"""
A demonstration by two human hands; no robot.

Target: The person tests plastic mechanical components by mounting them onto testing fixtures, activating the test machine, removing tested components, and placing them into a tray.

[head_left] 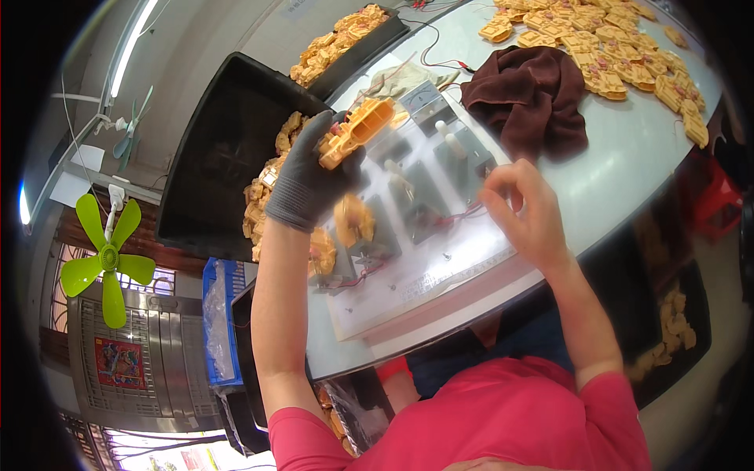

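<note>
Orange plastic part (357, 130) clamped in gloved left hand (310, 184) grip.

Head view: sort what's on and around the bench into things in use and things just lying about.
In use:
- left hand, gloved, holding orange plastic part
- right hand, bare, over the test board
- black tray of orange parts

Lying about:
- brown towel
- loose orange parts on the table
- green fan

Gloved left hand (308, 182) hides part of the blurred orange plastic piece (355, 132)
</note>
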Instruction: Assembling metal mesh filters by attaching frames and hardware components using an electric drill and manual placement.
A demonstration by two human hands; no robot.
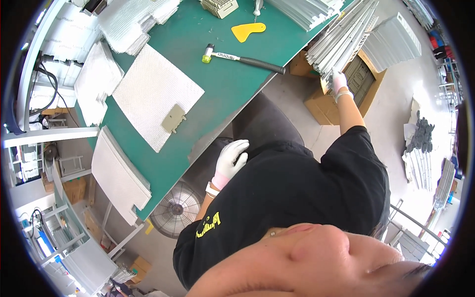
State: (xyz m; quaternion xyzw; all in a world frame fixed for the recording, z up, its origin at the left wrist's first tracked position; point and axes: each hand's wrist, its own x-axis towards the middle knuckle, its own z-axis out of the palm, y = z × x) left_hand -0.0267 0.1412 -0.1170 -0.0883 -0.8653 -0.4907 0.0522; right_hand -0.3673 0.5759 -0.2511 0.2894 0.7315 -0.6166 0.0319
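Note:
My right hand [339, 81], in a white glove, reaches out to the right and closes on the lower ends of a bundle of long grey metal strips [341, 42] that lean over an open cardboard box [321, 106]. My left hand [231, 158], also gloved, rests against my lap by the edge of the green worktable [217, 74], fingers loosely apart and holding nothing. On the table lies a white mesh sheet [153, 91] with a small beige plastic part [173, 119] on it.
A mallet [242, 58] with a black handle and a yellow scraper [247, 31] lie on the table. Stacks of white mesh sheets [118, 178] sit along its left side. A round fan [176, 210] stands under the table. More grey strips [418, 153] lie on the floor at right.

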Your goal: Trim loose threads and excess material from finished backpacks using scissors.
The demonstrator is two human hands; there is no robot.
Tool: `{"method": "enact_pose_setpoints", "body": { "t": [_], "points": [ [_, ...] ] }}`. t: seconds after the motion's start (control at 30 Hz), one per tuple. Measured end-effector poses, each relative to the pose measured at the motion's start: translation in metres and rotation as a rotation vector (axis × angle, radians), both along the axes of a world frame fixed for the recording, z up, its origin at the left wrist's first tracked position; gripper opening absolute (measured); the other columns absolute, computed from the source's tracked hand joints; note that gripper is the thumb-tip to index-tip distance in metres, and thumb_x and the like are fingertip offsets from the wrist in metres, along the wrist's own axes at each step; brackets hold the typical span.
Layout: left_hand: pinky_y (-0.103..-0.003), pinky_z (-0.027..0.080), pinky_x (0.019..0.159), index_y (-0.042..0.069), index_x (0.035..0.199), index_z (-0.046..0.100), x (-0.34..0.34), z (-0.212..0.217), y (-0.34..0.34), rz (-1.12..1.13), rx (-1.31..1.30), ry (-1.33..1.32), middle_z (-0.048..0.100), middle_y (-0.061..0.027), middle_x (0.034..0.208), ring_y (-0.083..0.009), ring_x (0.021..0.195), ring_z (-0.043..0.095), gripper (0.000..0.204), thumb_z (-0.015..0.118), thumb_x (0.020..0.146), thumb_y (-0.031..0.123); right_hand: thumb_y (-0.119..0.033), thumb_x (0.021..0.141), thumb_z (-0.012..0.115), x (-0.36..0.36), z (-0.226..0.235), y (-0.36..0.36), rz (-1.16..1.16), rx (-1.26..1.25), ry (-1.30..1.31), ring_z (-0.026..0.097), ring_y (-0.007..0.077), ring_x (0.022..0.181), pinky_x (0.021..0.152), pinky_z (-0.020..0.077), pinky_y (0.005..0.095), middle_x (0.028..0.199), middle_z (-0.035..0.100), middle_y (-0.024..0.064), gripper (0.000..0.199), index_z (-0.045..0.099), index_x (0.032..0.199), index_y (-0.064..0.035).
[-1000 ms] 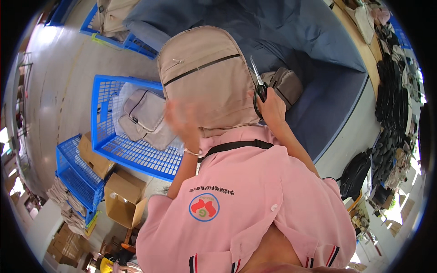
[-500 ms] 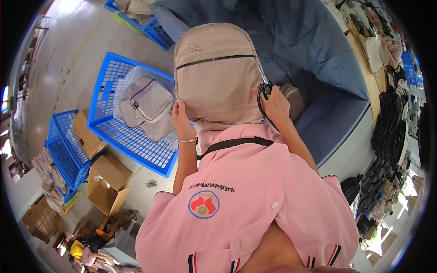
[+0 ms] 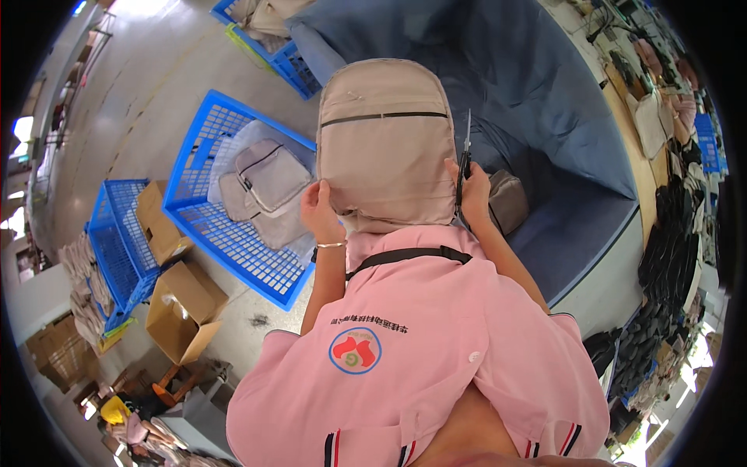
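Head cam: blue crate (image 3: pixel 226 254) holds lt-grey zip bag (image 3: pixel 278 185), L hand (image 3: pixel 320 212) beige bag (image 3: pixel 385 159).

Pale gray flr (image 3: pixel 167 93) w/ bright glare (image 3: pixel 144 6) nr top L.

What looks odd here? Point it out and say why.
A dark smudge marks the pale floor right of the open cardboard box; it stands out against the lighter surface, though its cause is unclear. The beige backpack shows no obvious tear.
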State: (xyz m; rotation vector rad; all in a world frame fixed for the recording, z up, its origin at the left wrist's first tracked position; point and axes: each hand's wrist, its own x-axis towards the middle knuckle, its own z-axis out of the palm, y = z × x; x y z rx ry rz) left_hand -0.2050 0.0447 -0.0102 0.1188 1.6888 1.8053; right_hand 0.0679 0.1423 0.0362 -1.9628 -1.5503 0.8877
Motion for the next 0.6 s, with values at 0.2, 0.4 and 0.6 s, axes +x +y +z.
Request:
{"method": "enact_pose_setpoints", "body": {
  "t": [0.2,0.4,0.6],
  "points": [
    [-0.024,0.047,0.081,0.004,0.105,0.065,-0.021,-0.008,0.01,-0.103,-0.076,-0.245,0.066,0.0007,0.097,-0.0096,0.09,0.06,0.022,0.073,0.091,0.018,-0.052,0.087,0.071,-0.008,-0.019,-0.001,0.018,0.078,0.031,0.053,0.0178,0.058,0.058,0.0438,0.0358,0.061,0.055,0.0123,0.058,0.056,0.076,0.0031],
    [-0.023,0.045,0.078,0.005,0.104,0.066,-0.036,0.022,0.048,-0.132,0.157,-0.328,0.066,0.0019,0.094,-0.0088,0.085,0.058,0.02,0.075,0.089,0.015,-0.045,0.091,0.068,-0.013,-0.031,-0.012,0.029,0.115,0.196,0.054,0.0268,0.063,0.065,0.0462,0.0407,0.068,0.057,0.0202,0.053,0.055,0.08,0.0053],
    [-0.023,0.046,0.072,0.004,0.094,0.072,-0.025,0.112,0.092,-0.271,0.35,0.114,0.065,0.003,0.092,-0.008,0.081,0.057,0.008,0.074,0.088,0.008,-0.031,0.094,0.069,-0.01,-0.007,-0.028,-0.069,0.037,0.601,0.044,0.0098,0.053,0.052,0.0406,0.0287,0.061,0.052,0.0031,0.037,0.055,0.08,-0.0001]
  ]
}}
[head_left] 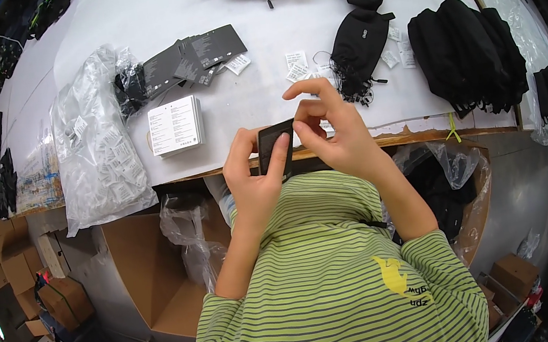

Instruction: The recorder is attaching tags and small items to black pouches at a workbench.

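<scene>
My left hand (251, 167) grips a small dark rectangular card (267, 143), its thumb laid flat across the face, just in front of the table's near edge. Close by on the right, my right hand (331, 129) has its thumb and bent fingers pinched together at the card's upper right corner. Whatever lies between those fingertips is too small to make out. Beyond the right hand lies a black pouch (361, 45) with a bunch of dark cords at its near end. Small white labels (297, 65) are scattered to the left of this pouch.
A stack of white printed cards (175, 126) stands left of my hands, with black printed cards (212, 46) fanned behind it. Farther left is a clear bag of labels (98, 142). Black pouches (466, 52) are piled at right. Below the table sits an open cardboard box (140, 258).
</scene>
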Demonstrator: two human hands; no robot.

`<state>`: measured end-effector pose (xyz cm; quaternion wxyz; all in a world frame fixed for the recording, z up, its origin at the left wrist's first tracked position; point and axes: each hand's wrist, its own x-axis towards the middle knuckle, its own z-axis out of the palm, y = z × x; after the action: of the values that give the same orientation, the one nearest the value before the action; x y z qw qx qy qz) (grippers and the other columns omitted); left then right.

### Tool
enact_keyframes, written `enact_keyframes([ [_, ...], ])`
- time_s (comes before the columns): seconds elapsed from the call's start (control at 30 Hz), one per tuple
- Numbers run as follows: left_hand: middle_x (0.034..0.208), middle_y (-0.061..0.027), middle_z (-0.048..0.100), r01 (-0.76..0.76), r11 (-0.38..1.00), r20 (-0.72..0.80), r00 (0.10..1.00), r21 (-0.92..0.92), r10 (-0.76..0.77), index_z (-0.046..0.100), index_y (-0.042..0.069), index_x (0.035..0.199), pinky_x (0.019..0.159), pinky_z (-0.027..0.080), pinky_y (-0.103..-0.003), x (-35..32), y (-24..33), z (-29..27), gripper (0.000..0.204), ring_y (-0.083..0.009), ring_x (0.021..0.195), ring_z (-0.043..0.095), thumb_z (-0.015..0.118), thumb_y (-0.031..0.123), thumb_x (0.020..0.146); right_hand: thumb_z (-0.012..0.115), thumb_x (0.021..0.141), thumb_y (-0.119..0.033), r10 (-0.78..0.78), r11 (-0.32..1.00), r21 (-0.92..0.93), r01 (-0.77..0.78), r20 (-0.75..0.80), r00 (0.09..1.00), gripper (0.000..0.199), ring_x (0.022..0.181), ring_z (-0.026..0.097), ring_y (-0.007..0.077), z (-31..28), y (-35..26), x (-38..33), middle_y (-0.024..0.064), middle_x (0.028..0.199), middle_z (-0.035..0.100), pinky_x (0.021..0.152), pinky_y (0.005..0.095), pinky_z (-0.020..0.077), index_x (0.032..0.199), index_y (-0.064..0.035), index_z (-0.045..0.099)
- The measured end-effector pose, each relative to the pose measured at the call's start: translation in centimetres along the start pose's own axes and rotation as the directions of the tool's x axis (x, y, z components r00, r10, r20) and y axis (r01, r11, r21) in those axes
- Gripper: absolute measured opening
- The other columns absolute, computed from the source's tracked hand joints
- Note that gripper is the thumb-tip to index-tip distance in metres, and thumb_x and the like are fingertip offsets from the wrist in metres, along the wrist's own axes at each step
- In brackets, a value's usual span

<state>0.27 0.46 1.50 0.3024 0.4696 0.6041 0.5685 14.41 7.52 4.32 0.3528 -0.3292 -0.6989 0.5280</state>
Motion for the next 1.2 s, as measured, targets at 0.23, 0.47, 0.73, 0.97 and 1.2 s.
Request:
enact_keyframes([
  [0.23,0.072,-0.0041,0.055,-0.227,0.966,0.004,0.974,0.126,0.228,0.067,-0.001,0.089,0.057,0.04,-0.024,0.2,0.6,-0.1,0.015,-0.0135,0.063,0.051,0.071,-0.001,0.074,0.06,0.085,-0.004,0.006,1.0,0.013,-0.006,-0.072,0.997,0.022,0.052,0.049,0.0081,0.2,0.5,-0.4,0.0029,0.063,0.055,0.051,0.0218,0.0377,0.105,-0.0046,0.051],
  [0.47,0.08,-0.0024,0.058,0.199,0.843,0.373,0.928,-0.499,0.002,0.062,-0.003,0.091,0.069,0.041,-0.021,0.7,-0.8,-1.3,0.016,-0.0091,0.073,0.053,0.053,0.009,0.094,0.066,0.084,-0.005,0.117,0.99,0.069,-0.122,0.071,0.991,0.008,0.062,0.053,0.0045,-1.7,1.3,-1.7,0.0017,0.072,0.06,0.057,0.0191,0.0432,0.086,0.0001,0.061],
  [0.73,0.087,-0.0019,0.057,0.289,0.923,0.461,0.875,-0.255,-0.147,0.055,-0.001,0.096,0.073,0.043,-0.02,0.6,-0.2,-0.3,0.007,-0.0066,0.079,0.055,0.054,0.005,0.093,0.067,0.084,-0.008,0.139,0.979,0.143,-0.145,0.053,0.989,0.009,0.056,0.048,0.0022,-1.7,1.9,-2.2,-0.0013,0.064,0.056,0.05,0.0174,0.0349,0.086,-0.0022,0.061],
  [0.97,0.085,-0.0033,0.055,0.133,0.962,0.459,0.888,-0.237,-0.01,0.056,-0.002,0.092,0.071,0.045,-0.022,1.1,0.3,0.5,0.005,-0.0092,0.078,0.056,0.057,0.002,0.09,0.062,0.089,-0.011,0.194,0.79,0.548,-0.273,0.199,0.961,0.01,0.054,0.043,0.0009,-2.7,2.7,-2.7,-0.0047,0.064,0.052,0.049,0.0173,0.0337,0.087,-0.0031,0.058],
  [1.2,0.082,-0.0034,0.06,0.111,0.971,0.619,0.784,-0.21,0.044,0.058,-0.001,0.092,0.064,0.045,-0.022,8.0,-1.3,7.4,0.011,-0.007,0.069,0.054,0.06,0.009,0.09,0.058,0.092,-0.018,0.369,0.782,0.506,-0.363,0.094,0.925,0.014,0.048,0.043,0.002,-6.8,3.7,-4.0,-0.0047,0.059,0.052,0.044,0.0179,0.0306,0.091,-0.0045,0.056],
])
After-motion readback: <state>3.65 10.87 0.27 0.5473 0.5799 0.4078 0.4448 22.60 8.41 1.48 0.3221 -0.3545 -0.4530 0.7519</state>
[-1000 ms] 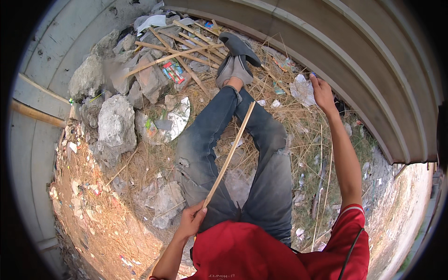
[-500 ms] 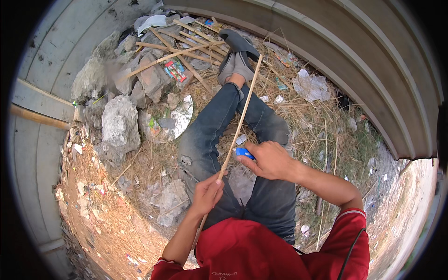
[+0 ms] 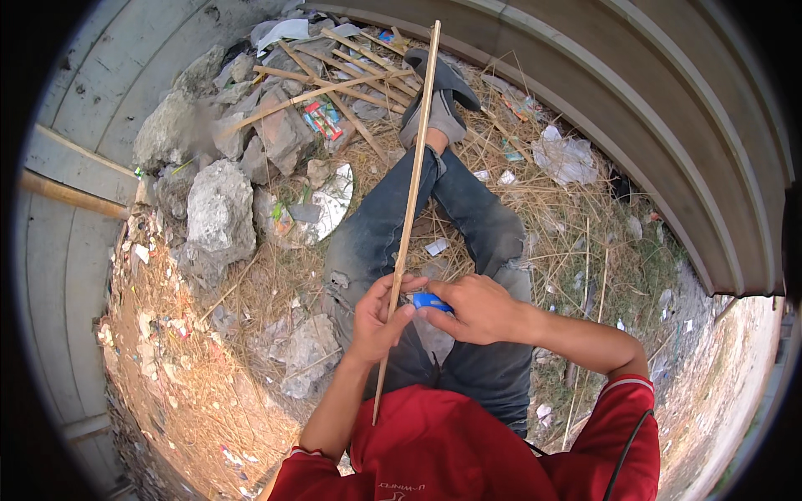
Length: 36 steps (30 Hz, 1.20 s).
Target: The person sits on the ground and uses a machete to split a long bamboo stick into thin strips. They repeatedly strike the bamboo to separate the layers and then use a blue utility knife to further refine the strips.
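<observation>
A long, thin bamboo strip (image 3: 414,171) runs up from my red shirt, between my thighs and past my crossed feet. My left hand (image 3: 375,324) holds it near its lower part, the thumb on one side and the fingers on the other. In my right hand (image 3: 486,310) is a small blue utility knife (image 3: 432,302), gripped with the fist closed round it. Its front end lies close beside the strip and my left fingertips. Whether the blade touches the strip is too small to tell.
My legs in torn jeans (image 3: 484,225) stretch ahead, feet crossed in dark sandals (image 3: 447,88). Several bamboo strips (image 3: 334,86) lie piled beyond, near rocks (image 3: 219,215) and litter on dry grass. Corrugated metal (image 3: 635,92) curves along the right; a panelled wall (image 3: 63,275) stands left.
The bamboo strip has slid forward and now stands more upright in view. My left hand has moved up and loosened its fingers; my right hand with the knife has come down toward it.
</observation>
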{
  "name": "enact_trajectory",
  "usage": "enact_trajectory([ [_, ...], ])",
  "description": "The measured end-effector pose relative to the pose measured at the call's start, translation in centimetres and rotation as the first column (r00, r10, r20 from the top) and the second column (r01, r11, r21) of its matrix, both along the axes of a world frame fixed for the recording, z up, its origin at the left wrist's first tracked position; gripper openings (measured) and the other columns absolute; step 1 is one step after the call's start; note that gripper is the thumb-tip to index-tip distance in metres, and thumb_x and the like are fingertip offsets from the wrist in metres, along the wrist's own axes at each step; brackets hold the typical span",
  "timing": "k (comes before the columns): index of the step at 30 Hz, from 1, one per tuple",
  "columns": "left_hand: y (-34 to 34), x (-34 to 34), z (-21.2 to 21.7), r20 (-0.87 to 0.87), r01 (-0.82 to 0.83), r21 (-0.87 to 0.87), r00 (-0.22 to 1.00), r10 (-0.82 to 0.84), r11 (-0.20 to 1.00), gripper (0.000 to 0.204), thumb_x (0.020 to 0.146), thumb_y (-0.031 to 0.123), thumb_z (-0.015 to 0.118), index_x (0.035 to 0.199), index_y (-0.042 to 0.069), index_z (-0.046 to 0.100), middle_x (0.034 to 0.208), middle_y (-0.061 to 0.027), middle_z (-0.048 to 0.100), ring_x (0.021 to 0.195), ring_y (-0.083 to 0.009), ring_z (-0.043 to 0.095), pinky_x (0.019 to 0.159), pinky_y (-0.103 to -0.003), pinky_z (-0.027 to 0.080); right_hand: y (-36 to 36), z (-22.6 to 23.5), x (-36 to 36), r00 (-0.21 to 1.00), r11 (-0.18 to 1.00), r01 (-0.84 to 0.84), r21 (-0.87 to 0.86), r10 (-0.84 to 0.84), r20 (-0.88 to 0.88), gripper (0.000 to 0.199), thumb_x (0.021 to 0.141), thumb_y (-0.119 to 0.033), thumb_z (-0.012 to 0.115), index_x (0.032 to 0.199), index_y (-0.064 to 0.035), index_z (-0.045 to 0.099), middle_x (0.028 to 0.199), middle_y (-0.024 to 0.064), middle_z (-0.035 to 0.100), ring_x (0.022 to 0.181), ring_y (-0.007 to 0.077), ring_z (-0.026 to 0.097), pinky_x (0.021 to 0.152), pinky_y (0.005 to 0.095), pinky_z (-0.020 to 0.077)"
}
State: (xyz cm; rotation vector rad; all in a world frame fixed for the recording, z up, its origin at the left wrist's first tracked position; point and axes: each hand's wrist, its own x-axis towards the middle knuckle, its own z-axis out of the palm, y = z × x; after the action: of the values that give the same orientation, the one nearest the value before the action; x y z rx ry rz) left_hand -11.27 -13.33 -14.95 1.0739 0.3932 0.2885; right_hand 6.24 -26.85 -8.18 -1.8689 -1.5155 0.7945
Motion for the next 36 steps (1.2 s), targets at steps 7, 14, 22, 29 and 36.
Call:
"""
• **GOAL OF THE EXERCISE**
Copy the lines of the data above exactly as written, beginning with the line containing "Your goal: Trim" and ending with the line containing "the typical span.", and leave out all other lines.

• **SOLUTION**
Your goal: Trim loose threads and excess material from finished backpacks using scissors.
The demonstrator is two human hands; there is no robot.
Tool: `{"method": "enact_pose_setpoints", "body": { "t": [_], "points": [ [_, ...] ] }}`. t: seconds after the motion's start (control at 30 Hz), one per tuple. Measured end-effector poses, each relative to the pose measured at the motion's start: translation in metres and rotation as a rotation vector (axis × angle, radians), both along the axes of a world frame fixed for the recording, z up, its origin at the left wrist's first tracked position; gripper opening absolute (measured); the other columns absolute, computed from the source's tracked hand joints; note that gripper is the thumb-tip to index-tip distance in metres, and thumb_x and the like are fingertip offsets from the wrist in metres, along the wrist's own axes at each step; brackets hold the typical span.

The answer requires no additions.